= Angel Rich =

American entrepreneur

Angel Rich (born December 2, 1986) is an African American tech entrepreneur, author, and convicted felon.

== Early life and education ==
Rich is a native of Washington D.C, and grew up in the Kingman Park community of Capitol Hill. She received a bachelors degree in marketing from Hampton University, and later studied Chinese business culture and language at the University of International Business and Economics in Beijing.

== Career ==
Rich started working as a global market research analyst for Prudential in 2009. Rich completed more than seventy studies on financial behavior and sold Prudential her first marketing campaign.

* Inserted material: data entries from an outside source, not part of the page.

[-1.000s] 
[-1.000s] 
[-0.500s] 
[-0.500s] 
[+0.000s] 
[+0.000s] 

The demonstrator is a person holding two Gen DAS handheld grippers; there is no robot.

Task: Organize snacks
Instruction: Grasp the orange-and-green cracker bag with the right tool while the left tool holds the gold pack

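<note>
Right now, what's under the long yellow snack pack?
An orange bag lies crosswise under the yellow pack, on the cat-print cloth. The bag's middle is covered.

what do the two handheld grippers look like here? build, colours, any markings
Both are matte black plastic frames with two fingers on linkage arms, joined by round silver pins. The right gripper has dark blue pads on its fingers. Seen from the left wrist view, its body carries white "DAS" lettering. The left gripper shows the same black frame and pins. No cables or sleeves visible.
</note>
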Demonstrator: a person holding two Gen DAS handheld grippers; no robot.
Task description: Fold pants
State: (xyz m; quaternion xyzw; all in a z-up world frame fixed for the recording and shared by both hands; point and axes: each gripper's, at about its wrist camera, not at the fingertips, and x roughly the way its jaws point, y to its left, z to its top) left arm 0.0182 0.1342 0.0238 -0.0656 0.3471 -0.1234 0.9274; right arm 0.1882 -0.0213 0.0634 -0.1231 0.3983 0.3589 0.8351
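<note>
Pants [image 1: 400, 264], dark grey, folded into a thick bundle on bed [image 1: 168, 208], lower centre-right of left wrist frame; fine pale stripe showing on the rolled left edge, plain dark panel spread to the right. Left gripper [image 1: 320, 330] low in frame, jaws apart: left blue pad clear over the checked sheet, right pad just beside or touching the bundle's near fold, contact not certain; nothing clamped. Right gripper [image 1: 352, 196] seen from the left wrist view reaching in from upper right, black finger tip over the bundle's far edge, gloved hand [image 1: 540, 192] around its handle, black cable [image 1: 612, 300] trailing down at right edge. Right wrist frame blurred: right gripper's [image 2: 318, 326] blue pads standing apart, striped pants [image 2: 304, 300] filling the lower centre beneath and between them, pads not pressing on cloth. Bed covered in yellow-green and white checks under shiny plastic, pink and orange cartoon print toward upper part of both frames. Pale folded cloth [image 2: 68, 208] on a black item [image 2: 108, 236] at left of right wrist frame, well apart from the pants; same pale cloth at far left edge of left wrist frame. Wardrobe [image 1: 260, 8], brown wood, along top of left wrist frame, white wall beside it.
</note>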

Rich started The Wealth Factory Inc., a company focused on financial literacy through education technology games, during her senior year at Hampton University. In 2016, Rich launched a mobile game app named Credit Stacker. Credit Stacker was named one of the top ten apps in the world by Google. It also received recognition from the United States Department of Education, the National Alliance of Public Charter Schools and the Office of Michelle Obama The White House for "best financial literacy product in the country."

In 2021, Rich partnered with Experian and launched the app CreditRich. CreditRich is a business that helps consumers raise their credit ratings by offering financial literacy and consultation services. Rich writes, speaks, and coaches people in money matters. Rich was the first Black American woman to establish an institutional partnership with one of the three major credit bureaus. As of 2022, the estimated net worth Rich was $50 million. Rich is also the founder of Black Tech Matters and Fintech.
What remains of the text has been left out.